There is one critical technical problem lying in the assignment three and already caused hundreds of students' grade blank in the forum, including myself.

By Nehal c

Jul 3, 2019

As a beginner I found it a bit of a brisk over the topic. There was a lack of basic questions. But in the end I was coping up and then the course ended.

By KUSHAL B

Jul 14, 2020

too fast in explaining it was bit difficult to keep up with the explanation,small code example were taught but assignments questions was too difficult

By Aram M

May 25, 2018

Great course material, but the autograder system was frustrating to work with for assignments, and often made me less motivated to work on the course.

By Himansu A

Jan 16, 2019

The course is okay for beginners as it is having only few lecturers for basics. Coursera experience was good. Overall i am satisfied with the course.

By Yaseen H

Sep 24, 2018

The assignments are not even close what is being taught. We are taking this course so we get everything in one place.
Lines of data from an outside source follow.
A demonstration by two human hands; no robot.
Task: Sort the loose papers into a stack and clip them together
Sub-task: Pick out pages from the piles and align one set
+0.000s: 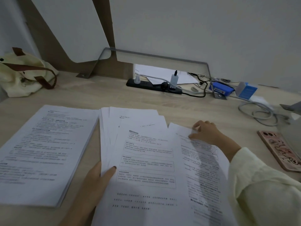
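Observation:
Several loose printed papers (143, 154) lie fanned out across the middle of the light wooden desk (101, 95). My left hand (99, 175) holds their lower left edge, thumb on top and fingers hidden beneath the sheets. My right hand (206, 132) pinches the top corner of the rightmost sheet (200, 168), which overlaps the others. A thick, squared-up stack of printed pages (42, 150) lies apart on the left. No clip is visible.
A cream cloth bag (24, 75) sits at the back left. A black power strip (153, 86) with plugs and cables runs along the wall, beside blue boxes (247, 90). A coiled grey cable (260, 111) and a phone in a pink case (280, 149) lie on the right.

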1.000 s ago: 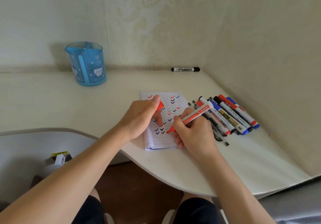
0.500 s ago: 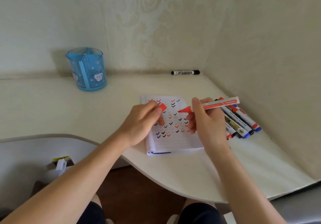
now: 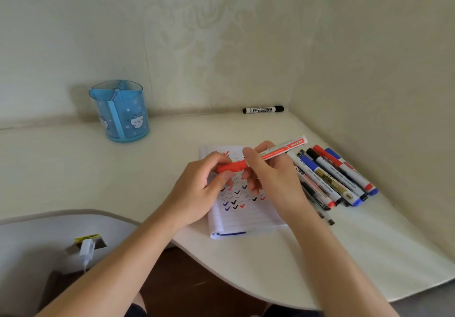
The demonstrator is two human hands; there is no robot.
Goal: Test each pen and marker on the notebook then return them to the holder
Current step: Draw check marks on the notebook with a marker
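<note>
Red marker [image 3: 278, 149] in right hand [image 3: 273, 181]

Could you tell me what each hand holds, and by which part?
The right hand grips the red marker mid-barrel; the left hand pinches its red cap.

We face a corner where two pale walls meet: the far wall [image 3: 221, 33] bears an embossed floral pattern, the right wall [image 3: 384, 70] looks plainer. A cream counter [image 3: 61, 164] fills the corner, its near edge curved. Beneath it we see dark brown floor [image 3: 197, 275]. At near left, a white plug [image 3: 86, 249] sits in a grey surface [image 3: 32, 238]. The light is soft and even.
</note>
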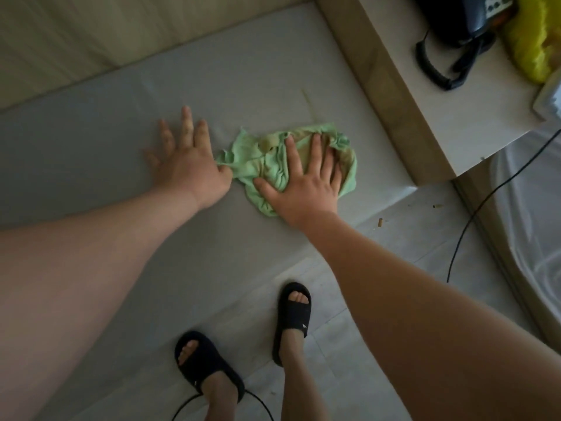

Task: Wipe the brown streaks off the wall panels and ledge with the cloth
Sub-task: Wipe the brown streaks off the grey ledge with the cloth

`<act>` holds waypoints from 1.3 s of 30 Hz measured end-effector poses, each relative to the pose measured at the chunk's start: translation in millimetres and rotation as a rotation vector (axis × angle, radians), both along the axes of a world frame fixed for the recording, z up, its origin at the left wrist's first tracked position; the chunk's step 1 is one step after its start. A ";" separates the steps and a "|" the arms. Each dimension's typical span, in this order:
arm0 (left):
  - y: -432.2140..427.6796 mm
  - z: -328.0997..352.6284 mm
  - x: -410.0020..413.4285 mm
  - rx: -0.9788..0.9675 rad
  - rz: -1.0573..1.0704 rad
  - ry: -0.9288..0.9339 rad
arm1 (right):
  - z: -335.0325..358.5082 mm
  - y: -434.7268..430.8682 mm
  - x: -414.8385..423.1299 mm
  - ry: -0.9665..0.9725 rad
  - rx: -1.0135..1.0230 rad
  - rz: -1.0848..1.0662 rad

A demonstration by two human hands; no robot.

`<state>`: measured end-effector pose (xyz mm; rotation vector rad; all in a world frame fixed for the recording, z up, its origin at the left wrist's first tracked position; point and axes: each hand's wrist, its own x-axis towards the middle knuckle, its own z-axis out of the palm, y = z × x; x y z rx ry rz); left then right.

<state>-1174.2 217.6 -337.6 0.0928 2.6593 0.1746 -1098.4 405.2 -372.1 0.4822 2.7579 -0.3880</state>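
Observation:
A crumpled light-green cloth (267, 165), stained brown in places, lies against the grey wall panel (121, 117). My right hand (303, 183) presses flat on the cloth with its fingers spread. My left hand (185, 159) rests flat on the bare panel just left of the cloth, fingers straight, its thumb side touching the cloth's edge. A faint brown streak (306, 97) shows on the panel above the cloth. A beige ledge (373, 71) borders the panel on the right.
On the ledge top sit a black telephone (461, 19) with a coiled cord and a yellow bag (531, 41). A black cable (485, 202) runs down the right side. Below are my feet in black sandals (291, 317) on a pale floor with small crumbs (379, 222).

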 end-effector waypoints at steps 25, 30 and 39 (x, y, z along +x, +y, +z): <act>-30.9 -15.4 -39.4 -0.077 0.010 -0.263 | 0.4 38.4 -264.3 -0.051 0.088 0.008; -36.7 -21.5 -37.2 -0.042 0.029 -0.201 | -0.7 31.5 -274.8 0.031 0.067 -0.002; -75.4 -0.9 -14.4 0.377 0.216 0.006 | 4.1 -59.0 -216.9 0.265 -0.231 0.321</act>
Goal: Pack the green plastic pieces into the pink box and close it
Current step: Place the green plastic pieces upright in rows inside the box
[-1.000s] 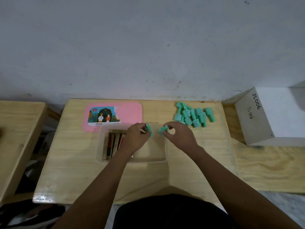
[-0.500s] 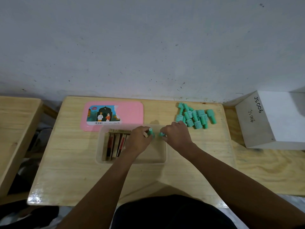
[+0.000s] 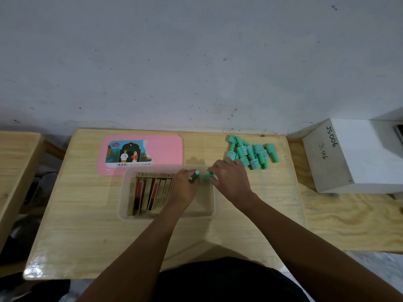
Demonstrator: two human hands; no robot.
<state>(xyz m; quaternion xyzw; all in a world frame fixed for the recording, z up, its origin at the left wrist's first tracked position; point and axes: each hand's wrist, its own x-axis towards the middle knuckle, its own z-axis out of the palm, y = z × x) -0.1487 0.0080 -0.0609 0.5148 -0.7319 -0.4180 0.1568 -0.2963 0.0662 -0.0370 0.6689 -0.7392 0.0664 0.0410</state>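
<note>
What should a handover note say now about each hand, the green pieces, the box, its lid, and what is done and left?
Left hand: grips one green plastic bottle-shaped piece over the translucent plastic box.
Right hand: pinches a second green piece beside it.
Pile of green pieces: on the wooden table, right of the box.
Pink rectangular lid: flat on the table, behind the box.
Slim gold cartons fill the box's left part.
Done: no green piece visibly lies inside.
Left: pack both held pieces, then the pile; fit the lid.
</note>
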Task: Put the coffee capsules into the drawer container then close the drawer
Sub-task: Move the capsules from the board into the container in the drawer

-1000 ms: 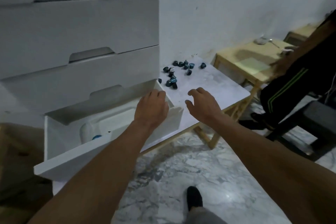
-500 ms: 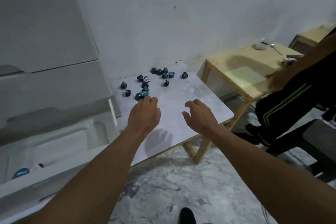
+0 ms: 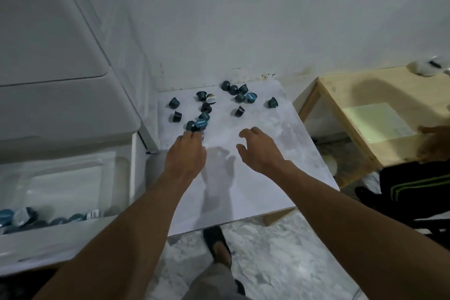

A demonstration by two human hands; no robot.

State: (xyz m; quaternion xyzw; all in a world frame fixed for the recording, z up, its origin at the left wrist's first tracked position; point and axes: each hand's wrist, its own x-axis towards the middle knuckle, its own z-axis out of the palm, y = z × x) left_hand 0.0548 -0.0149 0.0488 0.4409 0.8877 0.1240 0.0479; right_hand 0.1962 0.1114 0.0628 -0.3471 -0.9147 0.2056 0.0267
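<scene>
Directly below the head camera, two bare forearms reach over a small table (image 3: 255, 190) with a smooth white, faintly marbled top that stands against a scuffed white wall. About fifteen coffee capsules (image 3: 239, 97) lie scattered at its far end: small dark teal cups shaped like cut-off cones, some upright, some tipped on their sides, a few showing bright blue foil lids with print too small to read. The left hand (image 3: 186, 153) is stretched forward with its fingers bunched close together and angled down, the tips meeting the nearest capsule (image 3: 191, 126); whether they grip it cannot be told. The right hand (image 3: 258, 151) hovers above bare tabletop, fingers loosely curved and spread apart, holding nothing. To the left, the bottom drawer (image 3: 73, 238) of a plain white cabinet stands pulled out; inside sits a glossy white moulded container (image 3: 68, 185), and more capsules (image 3: 24, 217) lie along its near edge, lids blurred. To the right is a pale wooden side table (image 3: 341, 95), with another person's hand (image 3: 433, 143) and dark trousers with green stripes (image 3: 414, 185) at the frame's edge. Grey-white marble floor (image 3: 280, 263) shows below, with one dark shoe (image 3: 216, 243).
</scene>
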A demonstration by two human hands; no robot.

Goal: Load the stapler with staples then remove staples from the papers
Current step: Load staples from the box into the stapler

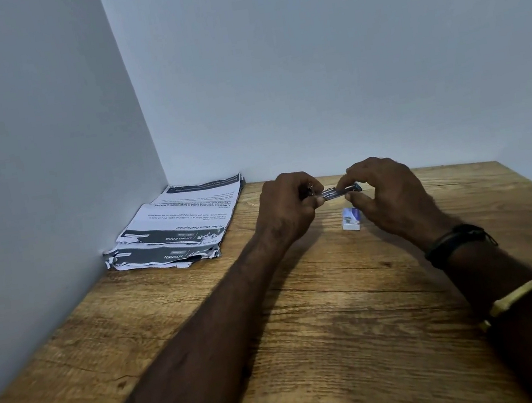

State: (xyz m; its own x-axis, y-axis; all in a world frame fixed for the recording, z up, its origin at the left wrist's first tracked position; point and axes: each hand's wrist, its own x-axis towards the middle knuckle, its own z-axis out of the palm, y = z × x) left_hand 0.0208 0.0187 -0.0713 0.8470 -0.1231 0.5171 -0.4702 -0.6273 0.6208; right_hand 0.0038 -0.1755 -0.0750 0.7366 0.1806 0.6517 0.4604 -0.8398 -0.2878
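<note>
A small metal stapler (334, 192) is held level above the wooden table (309, 315), near its far edge. My left hand (288, 208) grips its left end, fingers curled around it. My right hand (384, 192) pinches its right end, where a blue tip shows between thumb and fingers. Just below the stapler a small white and purple staple box (351, 218) lies on the table. A stack of printed papers (180, 226) with torn, curled corners rests in the back left corner against the wall. I cannot tell whether the stapler's tray is open.
Plain grey walls close off the left side and the back of the table. My right wrist wears a black band (458, 241) and a gold bangle (514, 299). The table's left edge runs diagonally toward the front.
</note>
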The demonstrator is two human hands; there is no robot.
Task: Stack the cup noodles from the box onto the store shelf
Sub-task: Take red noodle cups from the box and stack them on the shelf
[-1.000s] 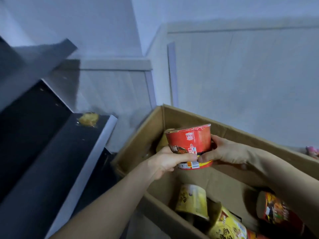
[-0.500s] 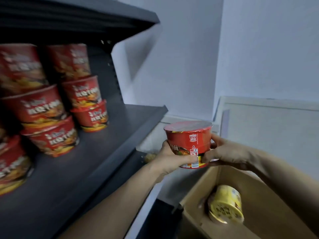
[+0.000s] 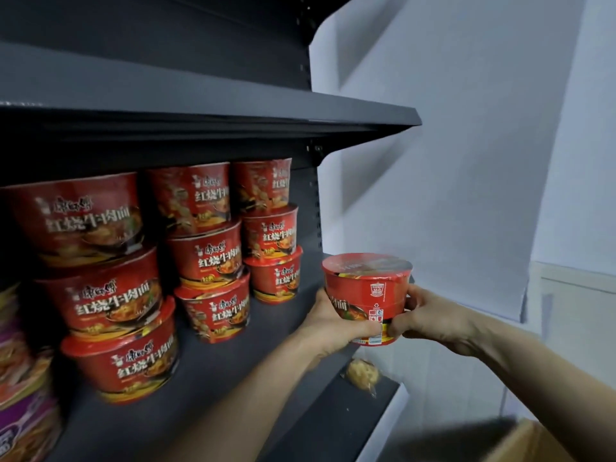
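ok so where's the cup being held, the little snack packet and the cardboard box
held cup (image 3: 376,291): head view, on its red side wall by the white logo.
snack packet (image 3: 362,375): head view, middle of the yellowish wrapper.
cardboard box (image 3: 550,445): head view, on the blurred brown flap at bottom right.

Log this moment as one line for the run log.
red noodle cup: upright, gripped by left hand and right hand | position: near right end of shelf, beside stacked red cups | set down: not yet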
Curriculum has to be improved

By Alvaro B F

Aug 30, 2021

I think the lecture about grouping could be improved with more practical examples, I had to search for external sources to understand the concept.

By Souvik B

Jun 8, 2020

Not at all for beginnners. Fast-paced with more focus on self-learning and grinding,rather than focussing more upon the concepts. Dry presentation.

By Константин К

Mar 4, 2018

Quite bad knowledge delivery from lectures. The course is rather self learning than course. A lot of vague points and uncertainties in assignments.

By VARUN K

Mar 4, 2017

The course instructor could have been more elaborate with the examples. I felt there was a wide gap between the exercises and the course material.

By Justin L

Dec 6, 2016

Assignments are challenging, but some questions are very vague and require lots of trial and error guesswork to get the autograder to accept them.

By pouya S

Jun 29, 2018

Assignments are great to reinforce your learning. But the instructor does not cover many topics and leave you with a lot of questions unanswered.

By Hanwen L

Aug 15, 2019

Please update the auto-grader such that is it compatible with current version of Jupyter notebook, very frustrating dealing compatibility issues

By Hemanta B

Aug 13, 2019

This course is a nicely organized. However assignments are not completely clear. Especially assignment 4 needs more explanation and details.

By Joel B

Aug 1, 2019

Subject matter was very good. Some of the assignments were not clear on instruction, and some of the Coursera functions were buggy or broken

By Paul A

Nov 5, 2018

Material delivered a bit too rapidly to effectively assimilate. Often, further external research is needed to find solutions to assignments.

By John W

Mar 27, 2019

I don't think this is a good enough course to "teach" you "data-science". All this does is give you an overview of things you need to know.

By Ahmad A

Jun 24, 2018

The assignment descriptions needs to be precise (with psuedo code).And the statistics part needed a lot visualization to aid understanding.

By Jordan K

May 19, 2018

The material is valuable and taught well. The lectures are impossibly fast paced (lots of pausing) and the assignments are often ambiguous.

By Vusisizwe M

Dec 5, 2022

The course is great, if ambiguity and vagueness could be removed when asking questions. This would help with finishing the course on time.

By Adam P

Mar 13, 2022

Assignments were more difficult than they needed to be because many of the directions were unclear. Otherwise, the class was interesting.

By Vipin G

Dec 16, 2017

Great Assignments, Great learning, but requires good "prior" knowledge of Python and Pandas. This is more of a refresher course in Pandas.

By Marat K

Nov 11, 2017

Much more time needs to be invested into theory of the data frames. The course is too lightweight for the heavyweight topic it's covering.

By SHUVA M

Sep 3, 2020

Course materials should be scrutinized. It's like the mentor is going through a scripted page. I understood very little from this course.